My friend SHalester, I always fancy your sarcasm. You always do it though in a polite and quick-witted manner, so it is always welcome. &#128077;



Mkang14 said:


> Do you ever talk politics with your pax?


I always avoid politics with pax initially, because some people have a powder keg underneath. UNLESS they bring it up first. I very carefully then gauge what their stance is before I put my two cents in though. I always tread softly.


----------



## Valar Dohaeris (May 25, 2019)

Mkang14 said:


> Do you ever talk politics with your pax?


I rarely drive these days and most of the few pax I get are college-aged international students where the language-barrier can be an issue.

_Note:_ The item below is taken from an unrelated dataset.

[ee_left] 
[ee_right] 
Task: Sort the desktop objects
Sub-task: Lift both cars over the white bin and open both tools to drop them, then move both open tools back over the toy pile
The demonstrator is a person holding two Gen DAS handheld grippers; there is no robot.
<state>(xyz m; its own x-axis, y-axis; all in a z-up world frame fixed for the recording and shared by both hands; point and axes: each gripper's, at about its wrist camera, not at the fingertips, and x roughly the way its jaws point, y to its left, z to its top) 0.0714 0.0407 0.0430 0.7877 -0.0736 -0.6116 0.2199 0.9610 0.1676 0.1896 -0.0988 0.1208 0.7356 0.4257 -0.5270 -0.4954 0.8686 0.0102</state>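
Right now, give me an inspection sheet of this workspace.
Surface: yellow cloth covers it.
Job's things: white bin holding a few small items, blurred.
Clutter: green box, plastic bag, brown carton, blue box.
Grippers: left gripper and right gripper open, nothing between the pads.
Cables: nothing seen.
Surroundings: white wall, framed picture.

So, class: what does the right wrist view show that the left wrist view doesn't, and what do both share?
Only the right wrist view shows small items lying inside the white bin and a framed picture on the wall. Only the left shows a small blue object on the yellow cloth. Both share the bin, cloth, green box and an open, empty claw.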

I will talk politics if they initiate but go into the conversation extremely vague. "Oh really? I heard about (x) but don't really follow that stuff too closely. What are your thoughts" I then let them run with it and if it sounds like we agree on some things, will let my mask down (figuratively speaking of course) and will admit I know more than I let on.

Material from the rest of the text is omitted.